Año 2062 D.C. (Después de Cristo) / Año 7938 A.A. (Antes del Apocalipsis)

lunes, 23 de julio de 2012

Día 1. Las medidas dan su fruto.


Oficialmente, se ha acabado.

Ya saben a lo que me refiero. No hace falta decirlo. Bueno, no hace falta decirlo, ni quiero. No hace falta, ni quiero, ni tampoco puedo. La primera regla implantada por el actual gobierno es que precisamente está prohibido taxativamente decir la palabra maldita, bajo peligro de prisión o vete a saber qué otras cosas horribles, como practicar la tortura u obligarte a la conversión a la cienciología. Le podemos llamar “aprieto” (de manera muy suave) o de forma coloquial “época chunga”, pero nunca podemos usar su auténtico nombre. A partir de ahora, para evitar conflictos con la justicia, emplearé un término alterado genéticamente, como se hacía allá por los inicios del siglo XXI. Como por ejemplo: MONJA. Si lo dices repitiéndolo muchas veces y rápido: monjamonjamonjamonjamonja… acabas diciendo JAMÓN. Yo, desde mi absoluta capacidad astuta para elucubrar, he creado el término SISCRÍ. Siscrísiscrísiscrísiscrí. No sé si se ha apreciado el sutil término que no se puede ni susurrar… Yo lo dejo ahí.

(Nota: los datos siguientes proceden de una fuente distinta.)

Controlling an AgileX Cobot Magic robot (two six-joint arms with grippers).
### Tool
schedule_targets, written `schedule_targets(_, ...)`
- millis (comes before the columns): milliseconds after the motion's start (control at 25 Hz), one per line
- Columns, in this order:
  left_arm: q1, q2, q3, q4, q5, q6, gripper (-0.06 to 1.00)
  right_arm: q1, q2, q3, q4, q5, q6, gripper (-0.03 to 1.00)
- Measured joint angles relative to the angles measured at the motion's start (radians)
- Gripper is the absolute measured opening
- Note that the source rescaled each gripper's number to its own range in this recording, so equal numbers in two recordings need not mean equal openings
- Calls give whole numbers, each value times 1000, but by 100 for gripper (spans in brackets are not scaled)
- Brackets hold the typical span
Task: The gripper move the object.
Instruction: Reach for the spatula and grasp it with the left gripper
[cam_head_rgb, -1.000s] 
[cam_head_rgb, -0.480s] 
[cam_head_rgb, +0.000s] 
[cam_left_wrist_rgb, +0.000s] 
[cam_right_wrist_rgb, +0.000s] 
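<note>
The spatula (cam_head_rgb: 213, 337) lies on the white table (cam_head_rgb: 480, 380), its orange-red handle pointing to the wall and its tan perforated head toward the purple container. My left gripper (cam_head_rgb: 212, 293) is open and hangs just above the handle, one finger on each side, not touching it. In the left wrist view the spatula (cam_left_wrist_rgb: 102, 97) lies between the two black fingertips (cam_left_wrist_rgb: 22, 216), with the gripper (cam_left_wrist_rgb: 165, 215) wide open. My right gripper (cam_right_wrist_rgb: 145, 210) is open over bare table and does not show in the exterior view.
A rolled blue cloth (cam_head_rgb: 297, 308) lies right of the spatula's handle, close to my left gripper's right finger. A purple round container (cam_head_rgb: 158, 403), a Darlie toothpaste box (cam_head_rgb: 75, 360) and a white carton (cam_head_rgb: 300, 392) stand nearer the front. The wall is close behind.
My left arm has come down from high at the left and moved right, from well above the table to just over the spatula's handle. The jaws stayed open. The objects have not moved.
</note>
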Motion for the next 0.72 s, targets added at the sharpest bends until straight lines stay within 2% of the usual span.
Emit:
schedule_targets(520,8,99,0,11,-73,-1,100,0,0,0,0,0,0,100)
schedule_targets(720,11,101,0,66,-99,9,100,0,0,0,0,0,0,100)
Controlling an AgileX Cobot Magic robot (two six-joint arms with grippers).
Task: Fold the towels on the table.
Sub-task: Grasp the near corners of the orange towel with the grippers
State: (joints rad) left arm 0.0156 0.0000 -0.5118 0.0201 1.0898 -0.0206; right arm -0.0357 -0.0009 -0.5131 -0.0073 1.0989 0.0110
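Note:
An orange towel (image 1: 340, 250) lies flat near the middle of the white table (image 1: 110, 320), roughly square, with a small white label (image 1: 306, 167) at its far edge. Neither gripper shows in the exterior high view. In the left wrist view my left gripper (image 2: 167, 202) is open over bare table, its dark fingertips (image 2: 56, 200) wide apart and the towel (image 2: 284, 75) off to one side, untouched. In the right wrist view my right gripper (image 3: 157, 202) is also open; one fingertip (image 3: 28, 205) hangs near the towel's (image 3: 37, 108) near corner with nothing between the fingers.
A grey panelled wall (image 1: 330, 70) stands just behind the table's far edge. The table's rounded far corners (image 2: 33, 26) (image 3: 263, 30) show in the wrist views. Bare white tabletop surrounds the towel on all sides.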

El gobierno, al que estamos infinitamente agradecidos, nos ha sacado de la maligna siscrí. No ha sido fácil. Ha costado esfuerzo, sudor y lágrimas. Me refiero al pueblo llano. La clase política ha sufrido también sus consecuencias, por ejemplo no poder vestirse de Armani a diario o tener que desplazarse en vehículos de cuatro ruedas, dejando atrás las lujosas limusinas y los rápidos helicópteros particulares. El camino del coche (con climatizador bi-zona), aparcado en la puerta del congreso, hasta la entrada al edificio (con aire acondicionado) puede ser muy sofocante en verano. Incluso a alguno se le ha visto sudando: ¡ellos también sufren!

Las medidas adoptadas por fin han dado su fruto. El tiempo les ha dado la razón. Nadie daba un céntimo por ellos cuando subieron el IVA al 82%. No hay consumismo, porque es imposible, pero el poco que hay, genera beneficios. Hubo muchas críticas cuando obligaron a los funcionarios a trabajar a cambio de una palmadita en la espalda y un cuenco de arroz. Ahora nadie oposita; normal, ya ha dejado de ser un chollo. ¿Y qué decir de cuándo implantaron la tasa por receta? ¿Querías una receta? Pues paga los 1.000 euros de tasa como todo hijo de vecino. La gente casi no enferma nada (mueren directamente), demostrándose así que había mucho caradura suelto. Las restricciones nos duelen a todos, sí, pero duele menos si hay que pagar por los medicamentos.

Hoy tenemos auténticos motivos para gritar de alegría, después de lustros de oscuridad, desesperanza y depresión. por fin podemos vociferar aquello de: ¡SE ACABÓ LA SISCRÍ!